W.G. Sebald’s Austerlitz and the Problems of Representation 


Reviews

Philipp Wolf

Mimesis: A Protean Concept


Amalia Cotoi

How Philosophy Turns up Its Nose at Smell: A Review of Simon Hajdini’s What’s That Smell? A Philosophy of the Olfactory 


Tuesday, January 7, 2025

BOOK NEWS: Exploring Dada's roots in East-Central Europe

Cannibalizing the Canon: Dada Techniques in East-Central Europe

Edited by  Oliver A. I. Botar, Irina M. Denischenko, Gábor Dobó, and Merse Pál Szeredi



Brill, 2024

ISBN: 978-90-04-52673-0

https://brill.com/display/title/63526?language=en&contents=editorial-content


This rich, in-depth exploration of Dada’s roots in East-Central Europe is a vital addition to existing research on Dada and the avant-garde. Through deeply researched case studies and employing novel theoretical approaches, the volume rewrites the history of Dada as a story of cultural and political hybridity, border-crossings, transitions, and transgressions, across political, class and gender lines.

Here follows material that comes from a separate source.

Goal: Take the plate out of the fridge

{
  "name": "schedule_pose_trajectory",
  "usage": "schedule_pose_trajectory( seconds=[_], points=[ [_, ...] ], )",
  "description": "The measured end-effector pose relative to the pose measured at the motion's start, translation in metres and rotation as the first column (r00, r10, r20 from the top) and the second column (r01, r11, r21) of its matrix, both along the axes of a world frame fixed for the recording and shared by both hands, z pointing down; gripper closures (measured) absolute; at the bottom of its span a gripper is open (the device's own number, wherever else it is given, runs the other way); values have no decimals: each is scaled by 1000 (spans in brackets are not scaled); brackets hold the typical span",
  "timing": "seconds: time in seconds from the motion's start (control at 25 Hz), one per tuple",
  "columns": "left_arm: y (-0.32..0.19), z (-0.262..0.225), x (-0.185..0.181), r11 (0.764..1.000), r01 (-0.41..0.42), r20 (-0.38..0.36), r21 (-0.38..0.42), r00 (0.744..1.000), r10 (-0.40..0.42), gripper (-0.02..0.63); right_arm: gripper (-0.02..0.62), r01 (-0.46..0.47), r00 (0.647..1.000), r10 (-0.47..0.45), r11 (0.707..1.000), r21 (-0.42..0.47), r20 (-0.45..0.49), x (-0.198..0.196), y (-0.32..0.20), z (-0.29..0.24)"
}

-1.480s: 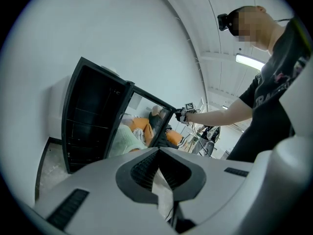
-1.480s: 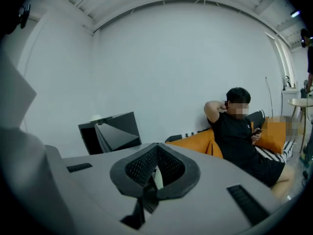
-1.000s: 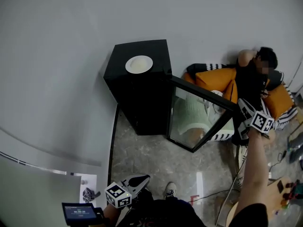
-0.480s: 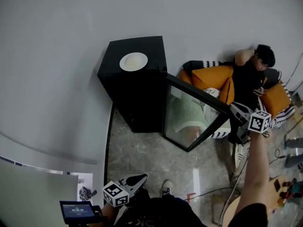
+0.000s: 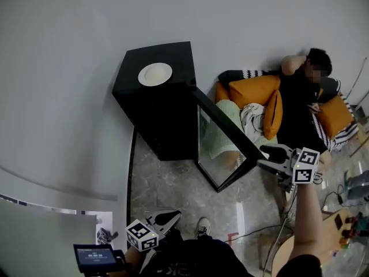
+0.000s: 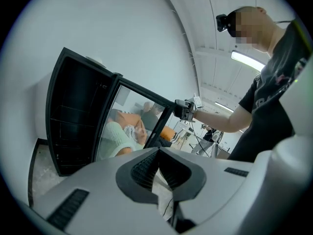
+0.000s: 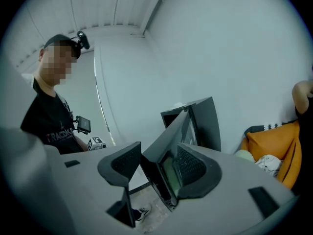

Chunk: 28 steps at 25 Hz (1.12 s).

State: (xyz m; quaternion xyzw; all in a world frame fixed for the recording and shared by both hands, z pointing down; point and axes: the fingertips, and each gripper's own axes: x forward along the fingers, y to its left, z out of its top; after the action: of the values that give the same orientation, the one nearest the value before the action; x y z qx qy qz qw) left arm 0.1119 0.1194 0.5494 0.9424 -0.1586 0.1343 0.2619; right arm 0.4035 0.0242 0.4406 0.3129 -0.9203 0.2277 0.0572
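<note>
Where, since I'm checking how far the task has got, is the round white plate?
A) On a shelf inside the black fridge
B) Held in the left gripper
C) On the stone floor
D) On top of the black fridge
D: the head view shows the round white plate lying on the flat top of the black fridge, whose glass door stands open.

The marbled floor (image 5: 179, 195) carried a black fridge (image 5: 155, 120) that stood close by the wall, its glass door (image 5: 222, 146) swung open over the tiles. On the fridge's flat top lay a white plate (image 5: 154, 74), about in the middle. Nearer the camera, a shoe (image 5: 203, 229) stood on the floor and a thin cable (image 5: 259, 233) trailed across it.
</note>
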Motion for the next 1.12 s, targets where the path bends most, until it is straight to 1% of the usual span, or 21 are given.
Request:
schedule_pose_trajectory(
  seconds=[0.12, 0.24, 0.28, 0.36, 0.4, 0.44, 0.52, 0.68, 0.76, 0.88, 0.96, 1.04, 1.12],
  points=[
    [4, 0, 1, 1000, 0, -2, 4, 1000, 0, 600, 377, 9, 998, -3, 995, 96, -59, -28, 13, -2],
    [7, 0, 0, 1000, 8, -9, 5, 1000, -8, 600, 376, 39, 989, -18, 990, 138, -149, -52, 24, 4],
    [8, -1, 0, 1000, 11, -11, 6, 1000, -11, 600, 376, 46, 981, -17, 989, 143, -192, -58, 26, 10],
    [7, -1, -3, 1000, 17, -13, 8, 1000, -17, 600, 377, 55, 952, -4, 986, 159, -308, -70, 28, 27],
    [7, -1, -5, 1000, 20, -12, 8, 1000, -20, 601, 378, 52, 940, 9, 984, 170, -340, -76, 27, 34],
    [8, 0, -8, 1000, 23, -11, 7, 1000, -23, 600, 393, 44, 941, 19, 983, 177, -339, -82, 27, 38],
    [10, 2, -12, 1000, 30, -10, 3, 1000, -30, 600, 393, 33, 951, 27, 982, 188, -309, -95, 28, 39],
    [11, 3, -19, 999, 51, -10, 0, 999, -51, 601, 393, 24, 947, 46, 977, 213, -318, -120, 28, 37],
    [9, 2, -22, 998, 58, -14, -1, 998, -58, 600, 393, -19, 952, 90, 971, 236, -293, -133, 26, 37],
    [5, 0, -29, 997, 72, -20, -2, 997, -72, 600, 393, -101, 956, 173, 952, 289, -237, -157, 23, 34],
    [3, -2, -36, 996, 84, -23, -3, 996, -84, 601, 393, -136, 956, 207, 942, 307, -210, -178, 20, 34],
    [2, -2, -44, 995, 95, -26, -3, 995, -95, 600, 401, -146, 961, 208, 940, 307, -182, -200, 17, 33],
    [1, -1, -53, 994, 107, -26, -2, 994, -107, 601, 416, -136, 969, 190, 945, 297, -161, -222, 10, 33]
  ],
)
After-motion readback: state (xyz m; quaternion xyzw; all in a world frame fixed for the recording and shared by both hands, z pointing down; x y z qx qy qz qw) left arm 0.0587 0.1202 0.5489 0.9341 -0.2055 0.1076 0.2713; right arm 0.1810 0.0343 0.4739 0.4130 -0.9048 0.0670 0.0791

Dismantling prevailing notions of Dada as a “Western” movement, the contributors to this volume present East-Central Europe as the locus of Dada activity and techniques. The articles explore how artists from the region pre-figured Dada as well as actively “cannibalized”, that is, reabsorbed and further hybridized, a range of avant-garde techniques, thus challenging “Western” cultural hegemony.

BOOK NEWS is an online-only feature announcing new publications in modernist and contemporary literary studies. These announcements do NOT constitute an endorsement by the Journal of Modern Literature.

Cannibalizing the Canon has the merit of shedding light on under-researched territories and overlooked issues in avant-garde historiography, restoring the contributions of those artists who did not figure in the canonical constructions of Dadaism and incorporating ephemeral art forms. Using new theoretical approaches and methodological frameworks, the volume challenges the singularity of Dadaism and its founding myths. The focus on the connections between local avant-gardes, employing transmedial and transnational perspectives, corrects and nuances some directions from avant-garde histories, contesting the hegemony of the West and a hierarchical system. Thus, the volume brings a significant contribution to the Dada movement and to the research of the avant-garde.


Oliver Botar is a professor of art history and associate director of the School of Art at the University of Manitoba. His research focuses on early 20th-century Central European Modernism, particularly the work of Moholy-Nagy, with concentrations on art in alternative media, and “Biocentrism” and Modernism in early-to-mid 20th-century art.

Irina Denischenko is an assistant professor at Georgetown University. Her research focuses on twentieth-century literature and visual art--especially the avant-garde, on critical theory, as well as on women’s contributions to avant-garde and modernist aesthetics in Central and Eastern Europe.

Gábor Dobó is a research fellow at the Kassák Museum in Budapest. He is the principal investigator of a project focusing on the artist couple Lajos Kassák and Jolán Simon. In 2022, he was a Fulbright visiting scholar at Columbia University.

Merse Pál Szeredi is department head at the Kassák Museum. His research focuses on Hungarian avant-garde art and the history of Lajos Kassák’s magazine Ma in Vienna between 1920 and 1925, with special emphasis on its international networks.